Rick Estrin & The Nightcats CD art


By Mark Thompson


          It is always great to get a new Rick Estrin & the Nightcats release. After nine Alligator albums with his former partner, guitarist Little Charlie Baty, and three as the frontman for the Nightcats, the only question is whether or not Estrin can once again come up with a noteworthy batch of original material. A quick listen reveals that, once again, the songwriter has come through with a winning hand.


          Estrin has a unique but always oh-so-cool vocal style that is one of the factors that gives the band their distinctive sound. Instrumentally, Estrin on harp and Kid Andersen on guitar are respectively among the best players around. Lorenzo Farrell has traded in his bass for a bevy of keyboards, so guests Jerry Jemmott, Joe Kyle Jr., Robby Yamilov all contribute on the bottom end, with Andersen taking over on three tracks. The release is the first featuring new drummer Alex Pettersen, a Norwegian import who has worked with the Billy T Band and Vidar Busk.

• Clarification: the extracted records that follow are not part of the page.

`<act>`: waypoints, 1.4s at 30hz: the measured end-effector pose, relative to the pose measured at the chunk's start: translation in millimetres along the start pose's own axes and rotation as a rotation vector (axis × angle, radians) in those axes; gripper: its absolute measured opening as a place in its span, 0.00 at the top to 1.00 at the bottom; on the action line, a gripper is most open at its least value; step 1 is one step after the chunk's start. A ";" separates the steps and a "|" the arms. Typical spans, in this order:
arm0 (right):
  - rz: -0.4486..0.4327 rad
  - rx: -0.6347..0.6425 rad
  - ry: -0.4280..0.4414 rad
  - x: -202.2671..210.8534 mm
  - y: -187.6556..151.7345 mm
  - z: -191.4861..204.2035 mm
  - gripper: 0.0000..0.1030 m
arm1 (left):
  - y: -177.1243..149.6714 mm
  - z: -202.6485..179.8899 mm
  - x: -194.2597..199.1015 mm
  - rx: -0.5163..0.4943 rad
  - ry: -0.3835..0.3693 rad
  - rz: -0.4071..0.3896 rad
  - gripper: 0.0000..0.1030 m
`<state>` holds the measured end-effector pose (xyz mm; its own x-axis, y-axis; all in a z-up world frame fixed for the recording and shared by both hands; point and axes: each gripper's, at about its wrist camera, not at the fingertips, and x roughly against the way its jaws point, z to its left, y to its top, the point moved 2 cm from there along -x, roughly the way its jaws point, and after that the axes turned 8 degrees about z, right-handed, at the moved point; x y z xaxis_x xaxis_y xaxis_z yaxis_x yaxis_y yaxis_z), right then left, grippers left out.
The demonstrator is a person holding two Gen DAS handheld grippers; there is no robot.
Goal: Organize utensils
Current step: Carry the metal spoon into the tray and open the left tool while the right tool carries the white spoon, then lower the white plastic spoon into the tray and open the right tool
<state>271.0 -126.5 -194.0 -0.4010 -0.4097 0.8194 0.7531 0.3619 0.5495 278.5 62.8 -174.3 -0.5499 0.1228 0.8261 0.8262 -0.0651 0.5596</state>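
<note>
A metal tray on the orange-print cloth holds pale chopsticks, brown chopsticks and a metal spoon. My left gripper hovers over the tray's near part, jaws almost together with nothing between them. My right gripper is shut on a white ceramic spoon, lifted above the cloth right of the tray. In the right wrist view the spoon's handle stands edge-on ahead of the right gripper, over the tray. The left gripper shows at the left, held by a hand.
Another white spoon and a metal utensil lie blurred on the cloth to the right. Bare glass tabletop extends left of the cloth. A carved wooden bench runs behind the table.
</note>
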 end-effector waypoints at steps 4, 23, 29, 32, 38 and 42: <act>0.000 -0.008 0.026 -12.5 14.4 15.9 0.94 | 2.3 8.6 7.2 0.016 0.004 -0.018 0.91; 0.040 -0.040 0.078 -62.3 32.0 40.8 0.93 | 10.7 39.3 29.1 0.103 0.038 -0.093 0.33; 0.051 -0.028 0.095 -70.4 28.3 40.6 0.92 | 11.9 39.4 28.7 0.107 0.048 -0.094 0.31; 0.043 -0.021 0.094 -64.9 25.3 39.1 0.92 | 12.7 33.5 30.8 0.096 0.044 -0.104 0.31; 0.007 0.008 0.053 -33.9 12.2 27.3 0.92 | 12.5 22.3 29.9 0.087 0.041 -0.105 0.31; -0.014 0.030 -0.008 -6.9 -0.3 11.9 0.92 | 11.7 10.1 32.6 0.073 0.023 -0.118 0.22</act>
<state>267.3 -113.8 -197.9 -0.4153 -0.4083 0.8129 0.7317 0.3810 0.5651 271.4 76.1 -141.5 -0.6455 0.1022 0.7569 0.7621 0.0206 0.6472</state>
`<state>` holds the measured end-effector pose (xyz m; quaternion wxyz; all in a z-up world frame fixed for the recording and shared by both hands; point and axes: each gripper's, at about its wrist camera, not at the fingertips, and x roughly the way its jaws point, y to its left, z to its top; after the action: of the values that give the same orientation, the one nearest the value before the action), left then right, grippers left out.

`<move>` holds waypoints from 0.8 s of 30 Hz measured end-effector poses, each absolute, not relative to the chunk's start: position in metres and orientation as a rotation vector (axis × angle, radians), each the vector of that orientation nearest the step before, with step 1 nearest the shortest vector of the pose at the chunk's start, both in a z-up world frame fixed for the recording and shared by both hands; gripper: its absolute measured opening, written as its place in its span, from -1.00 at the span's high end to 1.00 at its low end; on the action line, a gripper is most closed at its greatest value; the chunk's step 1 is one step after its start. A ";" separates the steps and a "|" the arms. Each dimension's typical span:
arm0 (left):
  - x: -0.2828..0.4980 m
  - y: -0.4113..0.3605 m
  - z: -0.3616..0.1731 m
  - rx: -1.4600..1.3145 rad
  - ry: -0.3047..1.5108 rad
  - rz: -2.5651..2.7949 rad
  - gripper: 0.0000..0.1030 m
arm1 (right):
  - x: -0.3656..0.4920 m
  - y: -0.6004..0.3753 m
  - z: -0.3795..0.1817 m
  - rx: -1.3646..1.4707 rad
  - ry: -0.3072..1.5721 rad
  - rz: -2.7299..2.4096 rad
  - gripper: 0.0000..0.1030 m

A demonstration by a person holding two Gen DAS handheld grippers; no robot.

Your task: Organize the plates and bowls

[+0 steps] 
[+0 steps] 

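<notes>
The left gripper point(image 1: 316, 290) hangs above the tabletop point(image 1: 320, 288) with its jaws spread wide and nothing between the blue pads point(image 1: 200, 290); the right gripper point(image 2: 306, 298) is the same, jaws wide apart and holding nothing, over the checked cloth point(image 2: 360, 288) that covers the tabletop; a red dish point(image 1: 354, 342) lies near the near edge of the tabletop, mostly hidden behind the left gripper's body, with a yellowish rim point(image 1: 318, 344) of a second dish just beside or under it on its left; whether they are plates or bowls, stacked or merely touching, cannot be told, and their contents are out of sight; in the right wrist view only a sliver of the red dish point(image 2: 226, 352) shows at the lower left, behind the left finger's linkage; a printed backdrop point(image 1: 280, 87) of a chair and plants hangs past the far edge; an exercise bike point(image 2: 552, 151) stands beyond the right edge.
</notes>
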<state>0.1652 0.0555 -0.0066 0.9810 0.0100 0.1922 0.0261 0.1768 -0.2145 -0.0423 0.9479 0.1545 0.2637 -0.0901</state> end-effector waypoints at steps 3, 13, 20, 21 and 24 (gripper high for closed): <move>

          Recorded at Andersen's famous Greaseland Studio with Estrin and the transplanted Norwegian producing, the disc has a clean, tight sound and the band is firing on all cylinders. Blasts from Estrin's chromatic harp get things started on the opener, “The Blues Ain't Going Nowhere,” a robust shuffle that makes it clear that people are still suffering from hard times. “Looking For A Woman” rides a slinky rhythm as Estrin declares he is back in circulation, ready to move on from a bad relationship. The leader's sly, humorous lyrics make “Dissed Again” a sure-fire favorite, with lines like, “get there just in time to hear the boss man say, you got to open for a ten-year-old, sounds just like Stevie Ray!” Estrin blows some mighty fine harp, matched by Andersen's twisting solo. The guitarist is featured on “MWAH,” a blazing tribute to the late Lonnie Mack that perfectly captures his sound, with noteworthy solo breaks from guest Nancy Wright on tenor sax and Farrell on the organ.


          Estrin takes aim at the empty suits who run the business world on “Big Money,” people with big bank accounts and “......lots of class, but it's all low!” Farrell uses a Wurlitzer and Jim Pugh joins in on an electric piano to give the track a carnival-like feel. It also features Terry Hanck and John Halbleib on horns and Martin Windstad on percussion. “Hot In Here” is a jumping cut that gives all the band members a moment in the spotlight. Farrell is featured on organ on his instrumental tune, “Cool Slaw,” the organ riding a mid-tempo groove. Estrin joins in, blowing some exquisite harp acoustically. “I Ain't All That” takes things back to the classic sounds of the Chicago tradition, the days when blues hit the big town.


          “Hands Of Time,” co-written by Estrin and Andersen, is a familiar tune with the singer promising a woman that he will patiently wait for her day of reckoning. Another highlight is listening to all of the killer guitar fills Andersen plays throughout the track. The band creates a dark, moody landscape with Estrin delivering a down-trodden tale on “Tender Hearted.” On “Another Lonesome Day,” his immaculate harp phrasing and Andersen's measured guitar playing add extra layers of heartache and pain to this minor key weeper. Both players know how to say more with the notes they leave out than many lesser musicians might convey with frantic, lengthy solos. The disc ends with “So Long,” an instrumental tribute to long-time Nightcats bass player Jay Peterson, who passed away earlier this year. Estrin pulls a wide range of tones from his harp on the reverent eulogy, reminding us once again that he is one of the finest harmonica players on the planet.


          Make no mistake – this one comes highly recommended, with a combination of striking musicianship mixed with thoughtful, and at times humorous, songwriting that has always defined this stellar band.